◆ WHAT THE TASK REQUIRES: Extract from the entries below, exactly as given, only the lines from the line containing "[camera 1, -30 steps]" to the line containing "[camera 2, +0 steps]", both lines included.

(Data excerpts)

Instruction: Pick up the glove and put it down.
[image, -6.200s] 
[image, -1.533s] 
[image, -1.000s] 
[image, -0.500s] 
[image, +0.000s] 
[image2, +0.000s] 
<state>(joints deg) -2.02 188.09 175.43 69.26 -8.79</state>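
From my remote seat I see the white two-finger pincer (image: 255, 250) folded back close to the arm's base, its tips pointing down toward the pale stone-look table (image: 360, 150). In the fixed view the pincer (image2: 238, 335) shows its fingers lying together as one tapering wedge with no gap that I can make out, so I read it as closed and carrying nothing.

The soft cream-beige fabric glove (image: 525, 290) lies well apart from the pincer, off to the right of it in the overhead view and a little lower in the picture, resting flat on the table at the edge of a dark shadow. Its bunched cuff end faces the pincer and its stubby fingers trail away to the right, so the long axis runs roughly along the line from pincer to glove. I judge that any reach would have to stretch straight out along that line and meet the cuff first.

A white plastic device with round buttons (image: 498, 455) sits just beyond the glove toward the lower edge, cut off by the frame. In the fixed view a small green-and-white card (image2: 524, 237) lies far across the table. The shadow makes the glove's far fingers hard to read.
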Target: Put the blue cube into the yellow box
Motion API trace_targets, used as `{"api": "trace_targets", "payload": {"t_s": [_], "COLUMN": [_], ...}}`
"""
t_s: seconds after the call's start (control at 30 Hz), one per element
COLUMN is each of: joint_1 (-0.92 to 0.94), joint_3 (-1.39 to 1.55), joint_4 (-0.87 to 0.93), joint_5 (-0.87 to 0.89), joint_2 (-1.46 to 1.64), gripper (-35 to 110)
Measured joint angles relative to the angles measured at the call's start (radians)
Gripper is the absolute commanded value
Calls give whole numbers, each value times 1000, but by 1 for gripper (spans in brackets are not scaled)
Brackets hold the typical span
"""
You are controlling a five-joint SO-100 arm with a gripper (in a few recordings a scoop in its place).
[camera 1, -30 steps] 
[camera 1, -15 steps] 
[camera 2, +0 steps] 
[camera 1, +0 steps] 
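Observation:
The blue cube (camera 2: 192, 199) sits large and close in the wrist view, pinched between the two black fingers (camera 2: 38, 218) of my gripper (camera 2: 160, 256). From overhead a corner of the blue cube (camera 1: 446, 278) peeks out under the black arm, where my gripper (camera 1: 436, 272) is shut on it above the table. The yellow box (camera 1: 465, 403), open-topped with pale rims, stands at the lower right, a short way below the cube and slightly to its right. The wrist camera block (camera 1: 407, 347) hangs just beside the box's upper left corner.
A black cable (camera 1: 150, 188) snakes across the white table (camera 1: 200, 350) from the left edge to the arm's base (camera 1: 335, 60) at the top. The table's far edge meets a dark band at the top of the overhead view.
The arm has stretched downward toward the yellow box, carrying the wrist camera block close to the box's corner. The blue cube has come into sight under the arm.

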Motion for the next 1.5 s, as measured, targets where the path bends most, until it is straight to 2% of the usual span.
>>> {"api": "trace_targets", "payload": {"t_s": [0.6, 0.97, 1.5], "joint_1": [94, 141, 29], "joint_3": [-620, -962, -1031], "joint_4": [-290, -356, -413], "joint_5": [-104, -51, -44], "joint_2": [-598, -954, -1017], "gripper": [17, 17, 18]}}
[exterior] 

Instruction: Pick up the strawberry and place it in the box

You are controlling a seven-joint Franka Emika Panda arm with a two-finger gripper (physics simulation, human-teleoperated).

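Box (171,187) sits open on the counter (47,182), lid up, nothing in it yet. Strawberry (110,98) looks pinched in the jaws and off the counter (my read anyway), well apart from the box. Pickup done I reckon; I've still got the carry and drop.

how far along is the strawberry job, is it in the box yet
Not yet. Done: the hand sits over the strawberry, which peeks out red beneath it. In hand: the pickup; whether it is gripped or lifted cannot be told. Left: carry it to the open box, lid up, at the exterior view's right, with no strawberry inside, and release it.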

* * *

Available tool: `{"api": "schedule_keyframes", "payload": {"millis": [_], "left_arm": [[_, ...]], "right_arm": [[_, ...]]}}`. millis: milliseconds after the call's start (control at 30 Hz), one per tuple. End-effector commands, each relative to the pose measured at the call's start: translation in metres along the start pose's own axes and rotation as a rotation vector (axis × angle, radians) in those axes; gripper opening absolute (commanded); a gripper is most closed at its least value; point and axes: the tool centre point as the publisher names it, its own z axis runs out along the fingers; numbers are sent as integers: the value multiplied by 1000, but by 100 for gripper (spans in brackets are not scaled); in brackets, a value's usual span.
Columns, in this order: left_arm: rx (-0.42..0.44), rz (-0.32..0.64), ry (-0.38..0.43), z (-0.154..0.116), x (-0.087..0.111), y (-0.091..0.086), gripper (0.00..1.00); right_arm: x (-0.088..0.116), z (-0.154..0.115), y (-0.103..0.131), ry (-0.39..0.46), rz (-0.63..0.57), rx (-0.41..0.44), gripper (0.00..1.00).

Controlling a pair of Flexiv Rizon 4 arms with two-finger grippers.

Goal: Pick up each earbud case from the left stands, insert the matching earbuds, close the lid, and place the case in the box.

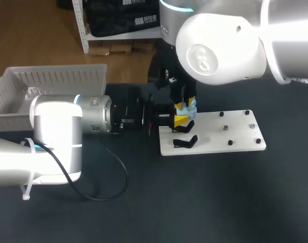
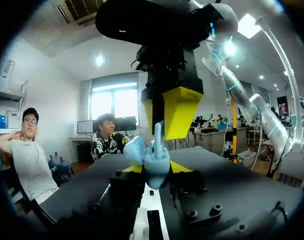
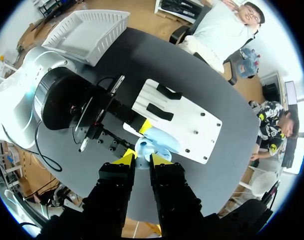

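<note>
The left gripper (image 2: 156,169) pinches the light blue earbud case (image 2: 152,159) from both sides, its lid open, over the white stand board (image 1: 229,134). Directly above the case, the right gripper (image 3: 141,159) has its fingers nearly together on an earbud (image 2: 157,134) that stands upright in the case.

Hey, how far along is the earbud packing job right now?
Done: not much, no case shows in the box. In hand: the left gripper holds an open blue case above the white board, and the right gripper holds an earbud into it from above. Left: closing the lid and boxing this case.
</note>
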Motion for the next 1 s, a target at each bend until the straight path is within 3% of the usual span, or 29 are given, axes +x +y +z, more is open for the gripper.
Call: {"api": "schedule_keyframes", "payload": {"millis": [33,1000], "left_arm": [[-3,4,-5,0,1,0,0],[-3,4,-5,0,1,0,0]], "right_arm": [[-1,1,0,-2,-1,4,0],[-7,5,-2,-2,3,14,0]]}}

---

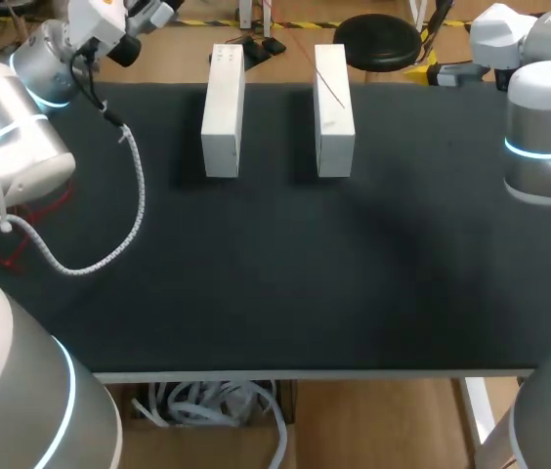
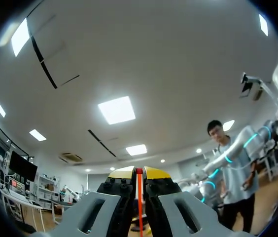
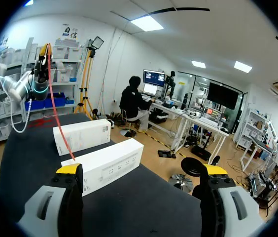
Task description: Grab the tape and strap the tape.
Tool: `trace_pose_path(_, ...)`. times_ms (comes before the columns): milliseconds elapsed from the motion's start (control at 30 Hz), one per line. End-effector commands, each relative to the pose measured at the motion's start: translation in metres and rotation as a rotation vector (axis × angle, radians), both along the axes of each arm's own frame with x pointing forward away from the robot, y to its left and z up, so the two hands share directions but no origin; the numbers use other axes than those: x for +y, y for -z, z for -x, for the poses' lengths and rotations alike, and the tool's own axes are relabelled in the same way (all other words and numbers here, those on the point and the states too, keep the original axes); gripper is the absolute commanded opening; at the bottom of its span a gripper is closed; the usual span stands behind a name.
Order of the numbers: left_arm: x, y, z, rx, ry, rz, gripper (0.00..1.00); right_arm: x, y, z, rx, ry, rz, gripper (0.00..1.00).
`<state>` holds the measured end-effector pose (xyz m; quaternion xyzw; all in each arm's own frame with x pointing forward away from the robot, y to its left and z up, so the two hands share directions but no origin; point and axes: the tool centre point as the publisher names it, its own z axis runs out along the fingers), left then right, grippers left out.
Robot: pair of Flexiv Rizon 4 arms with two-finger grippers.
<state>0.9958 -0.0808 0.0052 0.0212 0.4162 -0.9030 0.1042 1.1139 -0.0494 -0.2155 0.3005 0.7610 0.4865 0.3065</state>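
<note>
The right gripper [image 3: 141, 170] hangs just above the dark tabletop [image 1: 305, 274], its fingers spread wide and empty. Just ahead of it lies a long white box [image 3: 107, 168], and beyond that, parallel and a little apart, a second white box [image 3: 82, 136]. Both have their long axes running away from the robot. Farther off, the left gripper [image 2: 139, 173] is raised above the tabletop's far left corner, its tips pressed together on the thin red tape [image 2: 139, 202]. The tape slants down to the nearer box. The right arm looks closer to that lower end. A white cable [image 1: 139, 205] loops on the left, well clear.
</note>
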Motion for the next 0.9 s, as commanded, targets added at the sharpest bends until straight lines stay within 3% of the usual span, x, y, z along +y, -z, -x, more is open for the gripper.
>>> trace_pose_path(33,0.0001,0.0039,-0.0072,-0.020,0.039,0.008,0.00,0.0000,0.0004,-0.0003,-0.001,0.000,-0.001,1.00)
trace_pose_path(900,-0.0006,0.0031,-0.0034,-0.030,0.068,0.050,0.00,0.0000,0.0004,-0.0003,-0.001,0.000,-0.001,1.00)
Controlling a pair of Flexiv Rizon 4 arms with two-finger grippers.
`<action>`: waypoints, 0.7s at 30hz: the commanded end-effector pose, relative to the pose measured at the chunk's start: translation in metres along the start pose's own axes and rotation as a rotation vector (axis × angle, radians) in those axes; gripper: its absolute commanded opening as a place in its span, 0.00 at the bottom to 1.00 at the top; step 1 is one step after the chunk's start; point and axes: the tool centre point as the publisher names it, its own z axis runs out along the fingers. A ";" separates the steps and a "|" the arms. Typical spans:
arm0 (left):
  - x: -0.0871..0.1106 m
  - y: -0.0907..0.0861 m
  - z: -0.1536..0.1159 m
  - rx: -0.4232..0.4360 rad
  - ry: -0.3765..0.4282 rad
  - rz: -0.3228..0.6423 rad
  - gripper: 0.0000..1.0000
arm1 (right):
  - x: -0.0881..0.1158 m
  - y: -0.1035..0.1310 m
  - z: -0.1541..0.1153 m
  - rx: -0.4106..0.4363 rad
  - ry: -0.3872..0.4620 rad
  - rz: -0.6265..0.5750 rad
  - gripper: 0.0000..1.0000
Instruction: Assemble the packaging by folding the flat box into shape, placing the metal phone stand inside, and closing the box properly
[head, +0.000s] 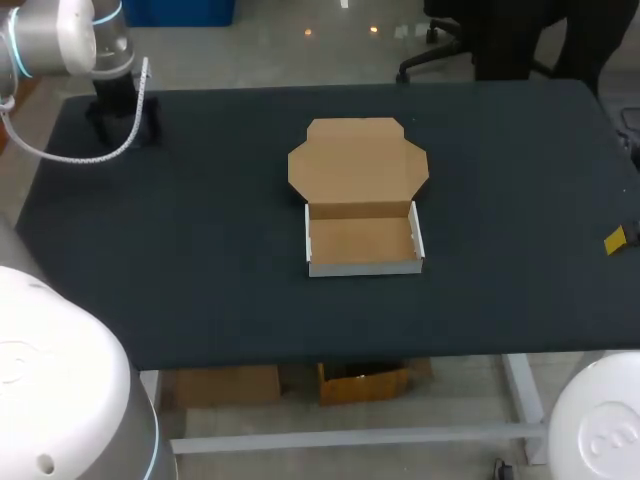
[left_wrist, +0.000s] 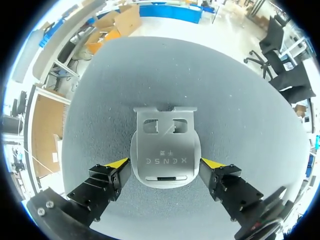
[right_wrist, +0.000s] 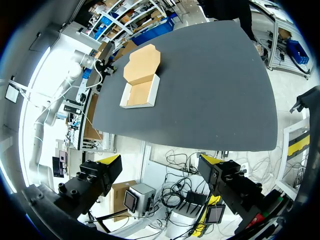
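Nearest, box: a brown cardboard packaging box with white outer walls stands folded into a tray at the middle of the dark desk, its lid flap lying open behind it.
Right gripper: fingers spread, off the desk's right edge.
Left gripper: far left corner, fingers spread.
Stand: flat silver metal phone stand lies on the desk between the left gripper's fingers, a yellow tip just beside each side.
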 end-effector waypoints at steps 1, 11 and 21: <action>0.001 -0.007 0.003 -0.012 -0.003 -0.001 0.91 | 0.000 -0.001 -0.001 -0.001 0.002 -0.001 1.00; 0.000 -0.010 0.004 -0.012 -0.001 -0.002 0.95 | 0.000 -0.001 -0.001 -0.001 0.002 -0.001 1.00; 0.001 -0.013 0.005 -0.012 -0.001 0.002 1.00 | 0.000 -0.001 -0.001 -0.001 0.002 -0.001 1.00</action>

◆ TASK RESPONSE:
[camera 1, -30 steps] 
[camera 1, -15 steps] 
[camera 2, +0 steps] 

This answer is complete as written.